Task item - Gather each line containing the string "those" from these entries.

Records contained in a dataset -
##########

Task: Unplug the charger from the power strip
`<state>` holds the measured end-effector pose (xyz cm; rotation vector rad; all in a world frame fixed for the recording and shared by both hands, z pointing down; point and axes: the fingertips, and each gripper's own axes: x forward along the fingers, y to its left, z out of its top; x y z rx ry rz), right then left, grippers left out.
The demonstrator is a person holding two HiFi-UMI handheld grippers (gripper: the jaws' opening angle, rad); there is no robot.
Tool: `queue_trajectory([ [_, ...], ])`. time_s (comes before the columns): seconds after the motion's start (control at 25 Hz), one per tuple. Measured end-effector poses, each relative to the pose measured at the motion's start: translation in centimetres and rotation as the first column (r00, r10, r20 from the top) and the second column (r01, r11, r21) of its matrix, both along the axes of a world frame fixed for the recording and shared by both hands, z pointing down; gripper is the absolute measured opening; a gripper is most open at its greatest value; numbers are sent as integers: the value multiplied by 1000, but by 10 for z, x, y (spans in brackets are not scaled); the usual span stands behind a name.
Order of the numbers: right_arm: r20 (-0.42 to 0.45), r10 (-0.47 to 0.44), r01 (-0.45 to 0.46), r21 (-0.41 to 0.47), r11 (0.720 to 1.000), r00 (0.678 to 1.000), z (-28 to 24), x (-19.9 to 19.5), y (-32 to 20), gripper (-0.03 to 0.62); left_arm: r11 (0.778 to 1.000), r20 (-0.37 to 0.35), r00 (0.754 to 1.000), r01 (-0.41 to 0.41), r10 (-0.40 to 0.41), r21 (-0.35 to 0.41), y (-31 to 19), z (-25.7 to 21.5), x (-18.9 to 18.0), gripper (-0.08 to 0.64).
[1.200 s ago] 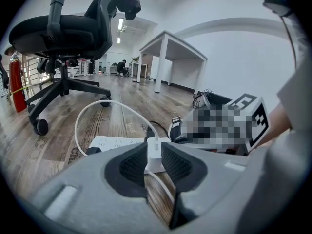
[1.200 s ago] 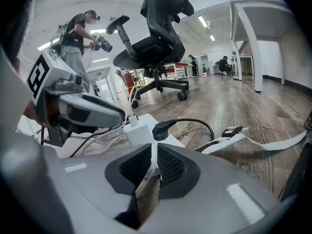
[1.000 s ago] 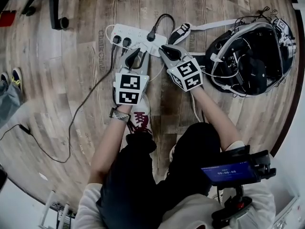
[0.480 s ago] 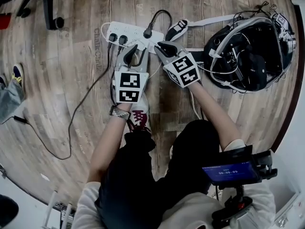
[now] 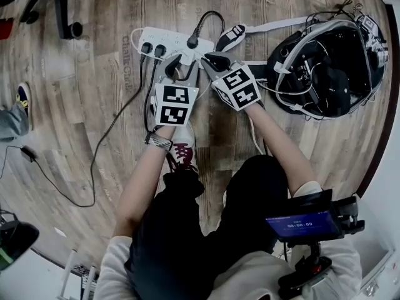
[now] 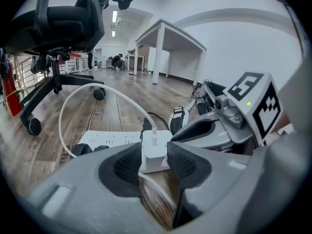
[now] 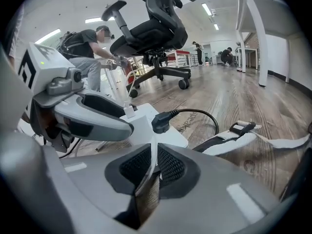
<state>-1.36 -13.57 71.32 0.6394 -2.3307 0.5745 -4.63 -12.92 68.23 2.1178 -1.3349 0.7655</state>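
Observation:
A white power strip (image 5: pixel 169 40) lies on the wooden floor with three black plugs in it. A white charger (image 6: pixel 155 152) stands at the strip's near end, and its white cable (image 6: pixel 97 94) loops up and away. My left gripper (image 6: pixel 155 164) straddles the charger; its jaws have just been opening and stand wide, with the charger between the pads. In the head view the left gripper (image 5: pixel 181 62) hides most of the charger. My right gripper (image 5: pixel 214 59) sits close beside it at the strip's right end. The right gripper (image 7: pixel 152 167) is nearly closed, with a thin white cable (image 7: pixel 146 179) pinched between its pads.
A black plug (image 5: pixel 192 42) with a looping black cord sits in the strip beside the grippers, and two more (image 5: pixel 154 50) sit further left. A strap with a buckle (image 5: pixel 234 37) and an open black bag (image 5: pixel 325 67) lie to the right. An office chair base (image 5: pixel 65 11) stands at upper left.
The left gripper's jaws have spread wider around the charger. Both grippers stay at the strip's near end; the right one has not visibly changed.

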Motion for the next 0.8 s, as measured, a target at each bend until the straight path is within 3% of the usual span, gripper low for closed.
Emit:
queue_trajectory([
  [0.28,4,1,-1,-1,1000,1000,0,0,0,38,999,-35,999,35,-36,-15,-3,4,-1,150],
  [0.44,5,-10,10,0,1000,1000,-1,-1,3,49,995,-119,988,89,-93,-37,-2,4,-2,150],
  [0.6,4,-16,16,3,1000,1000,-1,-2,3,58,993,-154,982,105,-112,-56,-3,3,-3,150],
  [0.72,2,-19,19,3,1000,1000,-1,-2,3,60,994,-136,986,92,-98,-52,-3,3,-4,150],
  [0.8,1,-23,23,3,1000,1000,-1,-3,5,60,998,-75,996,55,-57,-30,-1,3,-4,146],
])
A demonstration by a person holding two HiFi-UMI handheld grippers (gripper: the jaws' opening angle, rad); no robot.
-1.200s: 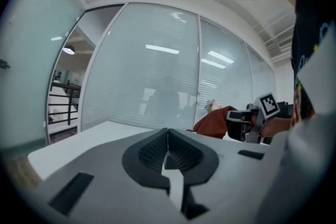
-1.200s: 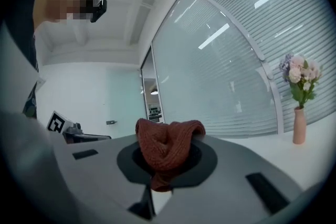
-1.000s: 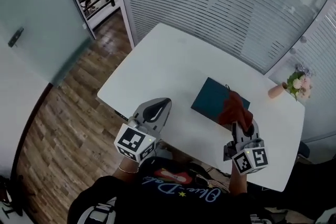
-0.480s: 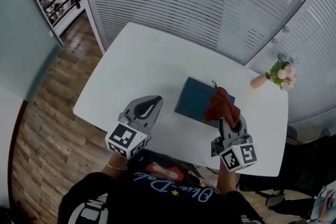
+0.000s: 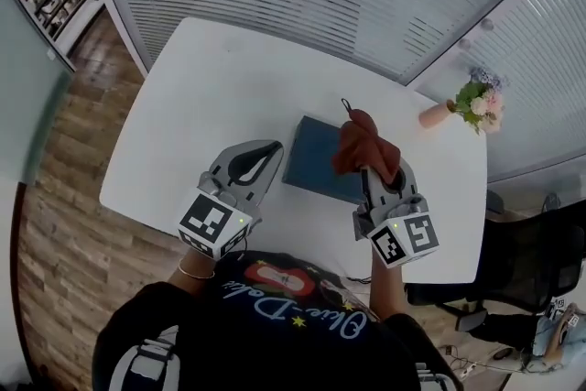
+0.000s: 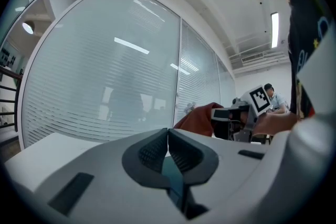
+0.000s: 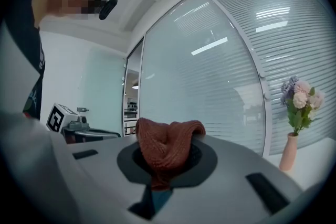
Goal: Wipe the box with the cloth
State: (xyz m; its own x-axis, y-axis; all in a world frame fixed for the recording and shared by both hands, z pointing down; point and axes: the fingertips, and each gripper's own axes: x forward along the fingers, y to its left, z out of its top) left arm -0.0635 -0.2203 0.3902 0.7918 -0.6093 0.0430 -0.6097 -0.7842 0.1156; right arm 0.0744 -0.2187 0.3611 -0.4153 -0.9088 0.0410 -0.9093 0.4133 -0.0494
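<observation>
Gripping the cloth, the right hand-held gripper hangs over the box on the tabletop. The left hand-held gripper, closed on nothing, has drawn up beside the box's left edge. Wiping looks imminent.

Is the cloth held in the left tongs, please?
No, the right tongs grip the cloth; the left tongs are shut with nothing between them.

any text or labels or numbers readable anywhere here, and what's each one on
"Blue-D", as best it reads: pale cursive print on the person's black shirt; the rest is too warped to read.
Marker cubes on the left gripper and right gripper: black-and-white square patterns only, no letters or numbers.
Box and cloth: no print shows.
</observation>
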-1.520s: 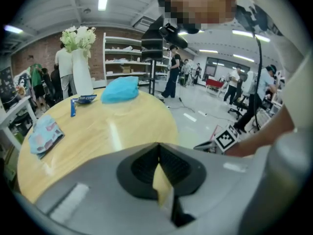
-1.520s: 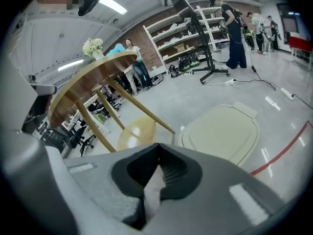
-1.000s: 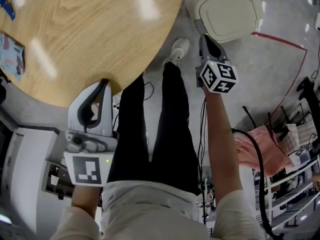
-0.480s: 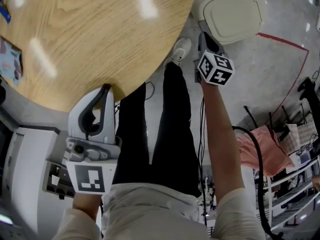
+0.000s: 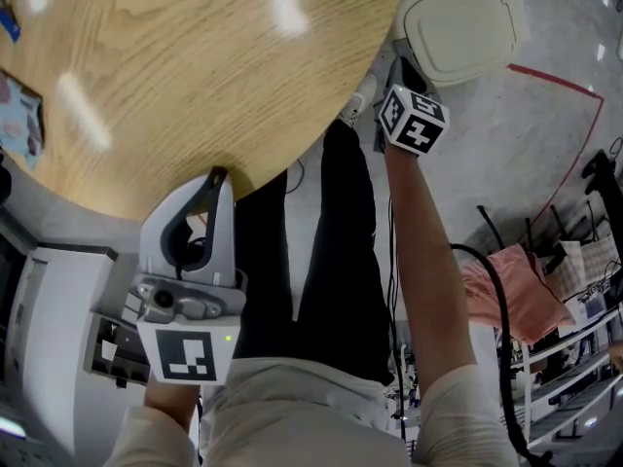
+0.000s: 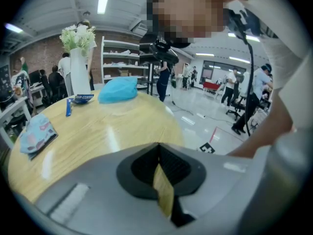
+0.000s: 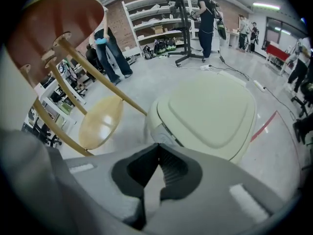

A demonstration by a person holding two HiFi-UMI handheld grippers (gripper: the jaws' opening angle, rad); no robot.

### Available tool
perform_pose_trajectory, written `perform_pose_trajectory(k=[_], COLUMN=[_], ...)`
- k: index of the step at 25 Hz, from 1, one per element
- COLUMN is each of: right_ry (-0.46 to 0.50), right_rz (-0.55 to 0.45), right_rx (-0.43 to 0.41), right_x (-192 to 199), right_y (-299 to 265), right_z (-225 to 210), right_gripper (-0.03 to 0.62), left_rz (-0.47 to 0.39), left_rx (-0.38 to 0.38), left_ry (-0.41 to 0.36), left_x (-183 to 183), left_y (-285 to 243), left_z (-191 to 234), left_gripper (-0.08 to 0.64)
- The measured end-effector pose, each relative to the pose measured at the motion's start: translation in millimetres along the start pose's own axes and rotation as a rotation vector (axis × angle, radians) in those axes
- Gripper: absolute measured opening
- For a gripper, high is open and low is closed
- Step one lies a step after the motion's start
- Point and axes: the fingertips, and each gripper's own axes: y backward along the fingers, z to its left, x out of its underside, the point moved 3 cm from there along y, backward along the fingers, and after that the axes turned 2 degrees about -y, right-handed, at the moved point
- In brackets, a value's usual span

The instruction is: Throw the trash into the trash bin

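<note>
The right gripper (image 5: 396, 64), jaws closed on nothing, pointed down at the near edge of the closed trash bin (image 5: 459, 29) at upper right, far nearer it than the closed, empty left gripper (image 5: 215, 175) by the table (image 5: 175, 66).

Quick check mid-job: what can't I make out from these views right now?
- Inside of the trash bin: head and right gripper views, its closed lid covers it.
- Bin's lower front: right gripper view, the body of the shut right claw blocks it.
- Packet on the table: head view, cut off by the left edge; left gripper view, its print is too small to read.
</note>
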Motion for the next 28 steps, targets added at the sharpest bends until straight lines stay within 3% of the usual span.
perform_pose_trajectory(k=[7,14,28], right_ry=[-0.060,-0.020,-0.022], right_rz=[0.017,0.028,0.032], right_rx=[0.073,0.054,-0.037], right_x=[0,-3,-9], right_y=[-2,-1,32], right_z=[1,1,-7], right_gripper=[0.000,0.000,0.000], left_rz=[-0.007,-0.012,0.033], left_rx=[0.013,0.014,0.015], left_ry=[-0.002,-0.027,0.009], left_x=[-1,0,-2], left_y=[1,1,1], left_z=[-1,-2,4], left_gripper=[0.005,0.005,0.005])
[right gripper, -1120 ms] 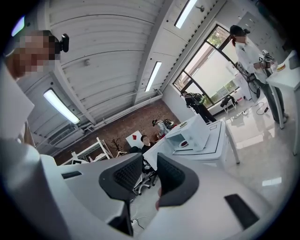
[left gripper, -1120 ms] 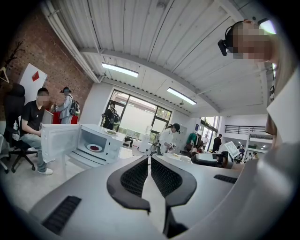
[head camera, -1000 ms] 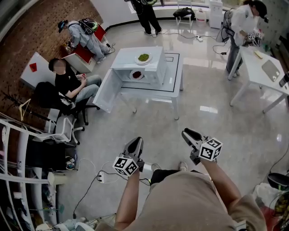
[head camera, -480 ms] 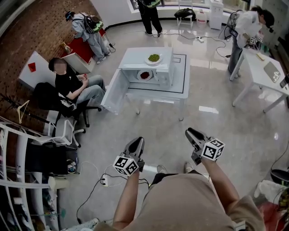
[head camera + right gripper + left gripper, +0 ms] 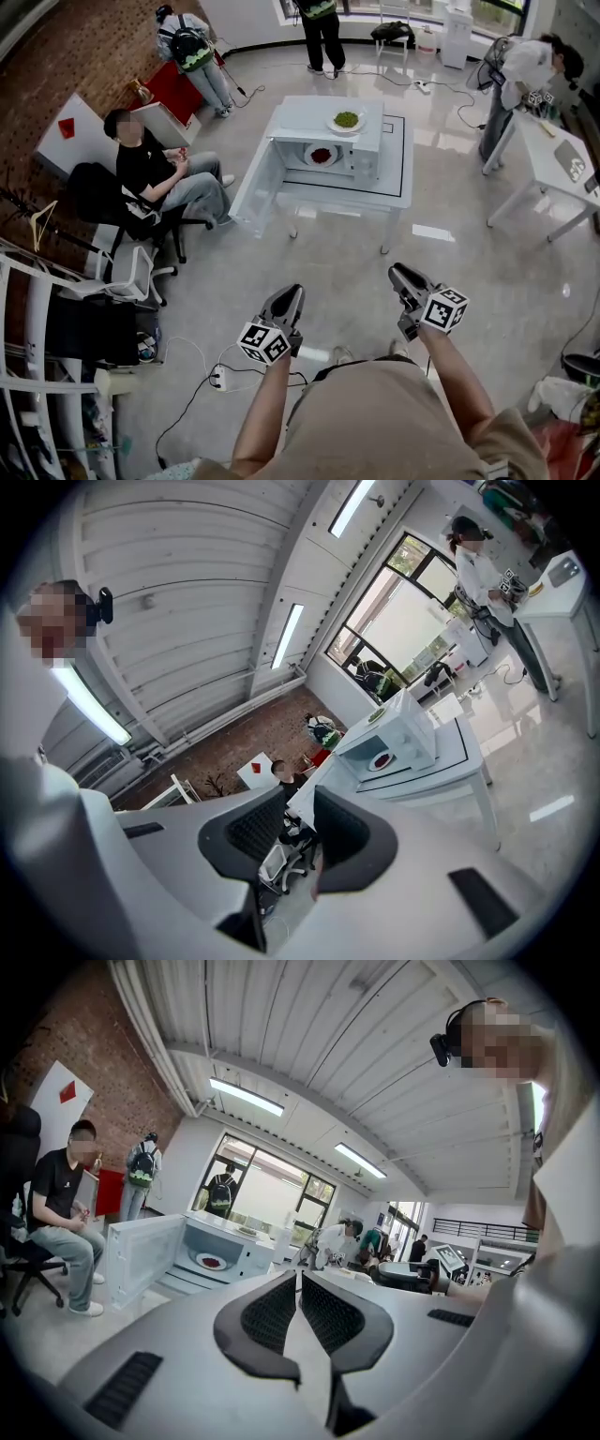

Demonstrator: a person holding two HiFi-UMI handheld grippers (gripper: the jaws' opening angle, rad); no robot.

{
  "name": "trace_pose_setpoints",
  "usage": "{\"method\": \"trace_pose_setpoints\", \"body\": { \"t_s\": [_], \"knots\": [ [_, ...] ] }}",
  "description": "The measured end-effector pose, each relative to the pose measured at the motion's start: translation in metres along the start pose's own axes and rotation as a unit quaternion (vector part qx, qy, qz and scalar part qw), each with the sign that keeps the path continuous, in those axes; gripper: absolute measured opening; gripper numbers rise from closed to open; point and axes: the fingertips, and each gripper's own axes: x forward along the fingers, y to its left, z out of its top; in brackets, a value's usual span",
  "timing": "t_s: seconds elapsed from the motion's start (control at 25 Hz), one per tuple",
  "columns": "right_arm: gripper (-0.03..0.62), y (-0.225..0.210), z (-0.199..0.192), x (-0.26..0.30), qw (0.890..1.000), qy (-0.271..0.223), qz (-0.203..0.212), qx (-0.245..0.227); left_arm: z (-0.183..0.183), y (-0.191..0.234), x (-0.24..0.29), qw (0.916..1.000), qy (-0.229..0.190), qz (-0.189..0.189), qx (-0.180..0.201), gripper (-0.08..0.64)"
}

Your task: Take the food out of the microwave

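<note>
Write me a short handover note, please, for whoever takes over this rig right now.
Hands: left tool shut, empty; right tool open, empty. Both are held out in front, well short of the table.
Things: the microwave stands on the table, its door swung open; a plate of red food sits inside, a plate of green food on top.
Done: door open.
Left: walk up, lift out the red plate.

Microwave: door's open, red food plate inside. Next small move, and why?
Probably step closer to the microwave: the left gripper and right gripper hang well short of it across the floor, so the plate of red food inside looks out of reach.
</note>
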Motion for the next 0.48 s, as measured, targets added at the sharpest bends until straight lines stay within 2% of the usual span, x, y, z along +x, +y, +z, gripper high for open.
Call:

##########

Solution for this problem -
- The measured end-effector pose, each relative to the pose measured at the motion's start: translation in millimetres along the start pose's own axes and rotation as a rotation vector (axis × angle, radians) in those axes
  "description": "The measured end-effector pose, each relative to the pose measured at the motion's start: translation in metres along the start pose's own axes and rotation as a unit quaternion (vector part qx, qy, qz and scalar part qw), each with the sign that keeps the path continuous, in those axes; gripper: absolute measured opening; gripper numbers rise from closed to open; point and axes: the fingertips, and each gripper's own axes: x forward along the fingers, y to its left, z out of its top; in brackets, a value's usual span",

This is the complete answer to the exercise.